What is expected: Set down a word-for-word copy of the data below, limited to the lines from the first through the line with "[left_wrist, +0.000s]".

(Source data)
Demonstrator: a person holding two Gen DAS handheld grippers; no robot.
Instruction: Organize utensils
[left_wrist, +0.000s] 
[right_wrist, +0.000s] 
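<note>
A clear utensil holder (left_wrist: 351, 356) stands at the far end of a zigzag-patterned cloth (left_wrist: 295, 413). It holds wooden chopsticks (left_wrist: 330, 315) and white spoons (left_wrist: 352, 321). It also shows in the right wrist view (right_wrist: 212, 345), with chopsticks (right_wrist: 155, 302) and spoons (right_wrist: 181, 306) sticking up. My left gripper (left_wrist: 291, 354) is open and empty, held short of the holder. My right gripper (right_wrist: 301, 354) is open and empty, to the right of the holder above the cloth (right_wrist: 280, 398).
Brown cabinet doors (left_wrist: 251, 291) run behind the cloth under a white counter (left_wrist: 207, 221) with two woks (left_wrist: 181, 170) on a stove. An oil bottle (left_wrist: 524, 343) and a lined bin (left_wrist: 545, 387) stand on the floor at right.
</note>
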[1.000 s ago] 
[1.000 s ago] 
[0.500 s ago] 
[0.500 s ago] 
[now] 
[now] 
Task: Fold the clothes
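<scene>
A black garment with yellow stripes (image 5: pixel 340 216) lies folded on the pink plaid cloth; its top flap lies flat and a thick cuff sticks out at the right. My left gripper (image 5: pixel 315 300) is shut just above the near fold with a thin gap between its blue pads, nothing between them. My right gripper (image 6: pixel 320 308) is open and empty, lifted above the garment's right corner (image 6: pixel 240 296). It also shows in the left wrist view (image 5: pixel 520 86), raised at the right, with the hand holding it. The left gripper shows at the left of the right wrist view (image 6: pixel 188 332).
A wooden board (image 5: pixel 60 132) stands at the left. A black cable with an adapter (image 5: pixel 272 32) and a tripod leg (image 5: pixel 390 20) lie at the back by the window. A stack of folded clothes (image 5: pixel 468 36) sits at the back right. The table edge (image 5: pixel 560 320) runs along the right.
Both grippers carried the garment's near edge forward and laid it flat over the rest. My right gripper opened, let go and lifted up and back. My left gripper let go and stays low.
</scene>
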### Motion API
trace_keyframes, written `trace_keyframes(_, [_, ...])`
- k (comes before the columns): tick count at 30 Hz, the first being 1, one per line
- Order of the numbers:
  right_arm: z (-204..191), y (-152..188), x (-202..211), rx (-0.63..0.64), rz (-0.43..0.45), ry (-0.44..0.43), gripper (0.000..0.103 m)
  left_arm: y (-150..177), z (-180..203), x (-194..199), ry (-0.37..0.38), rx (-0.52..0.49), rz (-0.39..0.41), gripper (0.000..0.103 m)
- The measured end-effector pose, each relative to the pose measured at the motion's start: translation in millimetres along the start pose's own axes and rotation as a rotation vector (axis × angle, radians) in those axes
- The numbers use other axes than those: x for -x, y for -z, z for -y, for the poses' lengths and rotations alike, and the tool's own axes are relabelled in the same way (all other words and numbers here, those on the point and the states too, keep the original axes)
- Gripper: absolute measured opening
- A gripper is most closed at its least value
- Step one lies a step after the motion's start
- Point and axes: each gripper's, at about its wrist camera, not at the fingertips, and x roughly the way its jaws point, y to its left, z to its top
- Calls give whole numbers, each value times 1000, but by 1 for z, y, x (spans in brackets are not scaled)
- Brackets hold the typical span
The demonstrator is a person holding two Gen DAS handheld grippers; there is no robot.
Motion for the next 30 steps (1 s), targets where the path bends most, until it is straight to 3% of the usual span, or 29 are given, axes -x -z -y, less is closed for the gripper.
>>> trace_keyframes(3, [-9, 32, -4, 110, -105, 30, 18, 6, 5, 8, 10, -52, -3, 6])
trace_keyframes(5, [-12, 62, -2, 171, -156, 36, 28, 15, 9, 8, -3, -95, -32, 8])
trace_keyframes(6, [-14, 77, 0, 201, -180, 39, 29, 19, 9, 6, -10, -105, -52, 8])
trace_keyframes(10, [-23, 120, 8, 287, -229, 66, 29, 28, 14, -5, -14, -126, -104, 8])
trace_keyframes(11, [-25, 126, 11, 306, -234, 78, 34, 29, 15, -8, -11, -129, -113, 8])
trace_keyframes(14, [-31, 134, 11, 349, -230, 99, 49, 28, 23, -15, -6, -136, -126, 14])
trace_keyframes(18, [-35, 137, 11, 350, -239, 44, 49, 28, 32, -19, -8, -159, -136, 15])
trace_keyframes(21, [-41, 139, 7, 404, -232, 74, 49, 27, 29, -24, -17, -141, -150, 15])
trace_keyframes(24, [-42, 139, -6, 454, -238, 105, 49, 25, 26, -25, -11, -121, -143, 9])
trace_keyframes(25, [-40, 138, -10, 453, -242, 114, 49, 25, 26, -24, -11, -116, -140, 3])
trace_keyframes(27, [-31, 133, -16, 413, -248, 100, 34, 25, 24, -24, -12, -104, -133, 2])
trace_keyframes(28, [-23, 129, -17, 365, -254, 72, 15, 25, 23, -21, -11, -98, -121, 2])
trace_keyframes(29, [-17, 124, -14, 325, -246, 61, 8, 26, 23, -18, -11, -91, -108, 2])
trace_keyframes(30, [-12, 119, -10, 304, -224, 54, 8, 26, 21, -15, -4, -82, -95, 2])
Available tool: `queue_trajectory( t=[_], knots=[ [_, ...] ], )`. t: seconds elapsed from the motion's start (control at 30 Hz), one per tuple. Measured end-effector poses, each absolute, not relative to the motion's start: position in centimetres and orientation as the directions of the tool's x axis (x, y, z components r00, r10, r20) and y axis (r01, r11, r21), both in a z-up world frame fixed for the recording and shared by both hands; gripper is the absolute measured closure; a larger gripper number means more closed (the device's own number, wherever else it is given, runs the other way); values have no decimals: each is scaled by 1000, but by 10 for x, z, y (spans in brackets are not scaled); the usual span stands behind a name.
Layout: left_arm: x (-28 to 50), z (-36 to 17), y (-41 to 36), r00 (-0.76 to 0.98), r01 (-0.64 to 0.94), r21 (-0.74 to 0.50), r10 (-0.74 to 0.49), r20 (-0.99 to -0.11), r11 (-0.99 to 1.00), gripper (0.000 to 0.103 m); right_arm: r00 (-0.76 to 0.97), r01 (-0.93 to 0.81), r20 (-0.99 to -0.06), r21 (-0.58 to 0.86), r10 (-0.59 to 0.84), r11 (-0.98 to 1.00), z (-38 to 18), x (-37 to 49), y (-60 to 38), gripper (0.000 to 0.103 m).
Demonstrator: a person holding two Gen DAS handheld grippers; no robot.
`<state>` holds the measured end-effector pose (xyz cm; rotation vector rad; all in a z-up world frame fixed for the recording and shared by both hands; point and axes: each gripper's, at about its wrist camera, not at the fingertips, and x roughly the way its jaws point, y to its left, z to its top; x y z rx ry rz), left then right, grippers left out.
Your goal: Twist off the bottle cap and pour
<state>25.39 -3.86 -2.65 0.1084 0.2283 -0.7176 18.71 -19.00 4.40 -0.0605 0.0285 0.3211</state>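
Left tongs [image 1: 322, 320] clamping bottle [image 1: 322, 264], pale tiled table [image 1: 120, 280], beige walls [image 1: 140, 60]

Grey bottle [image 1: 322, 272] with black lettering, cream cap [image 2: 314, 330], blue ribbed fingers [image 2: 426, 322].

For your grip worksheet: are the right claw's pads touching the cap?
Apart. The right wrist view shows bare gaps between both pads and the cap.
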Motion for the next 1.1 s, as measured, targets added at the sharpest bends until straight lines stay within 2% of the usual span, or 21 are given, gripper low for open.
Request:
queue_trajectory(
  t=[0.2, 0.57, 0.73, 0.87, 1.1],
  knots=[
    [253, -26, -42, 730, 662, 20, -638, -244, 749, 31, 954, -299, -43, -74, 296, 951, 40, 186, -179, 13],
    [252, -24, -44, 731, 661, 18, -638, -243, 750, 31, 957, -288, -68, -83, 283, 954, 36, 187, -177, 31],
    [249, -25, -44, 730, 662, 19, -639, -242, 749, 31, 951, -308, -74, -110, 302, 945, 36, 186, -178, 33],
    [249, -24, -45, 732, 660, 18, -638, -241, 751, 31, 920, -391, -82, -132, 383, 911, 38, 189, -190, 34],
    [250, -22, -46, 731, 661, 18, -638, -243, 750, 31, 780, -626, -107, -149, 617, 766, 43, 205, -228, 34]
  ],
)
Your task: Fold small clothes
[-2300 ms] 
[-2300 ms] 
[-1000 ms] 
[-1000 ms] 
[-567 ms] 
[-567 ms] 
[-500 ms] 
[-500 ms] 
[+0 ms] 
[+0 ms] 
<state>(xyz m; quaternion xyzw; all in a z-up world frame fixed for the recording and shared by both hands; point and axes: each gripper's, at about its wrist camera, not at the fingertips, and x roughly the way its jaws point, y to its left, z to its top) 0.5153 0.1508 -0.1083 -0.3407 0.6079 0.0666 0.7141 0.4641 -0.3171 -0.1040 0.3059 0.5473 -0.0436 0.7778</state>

Written answer:
Demonstrator: a person holding two Gen DAS handheld grippers; no robot.
Instruction: Organize utensils
[left_wrist, +0.000s] 

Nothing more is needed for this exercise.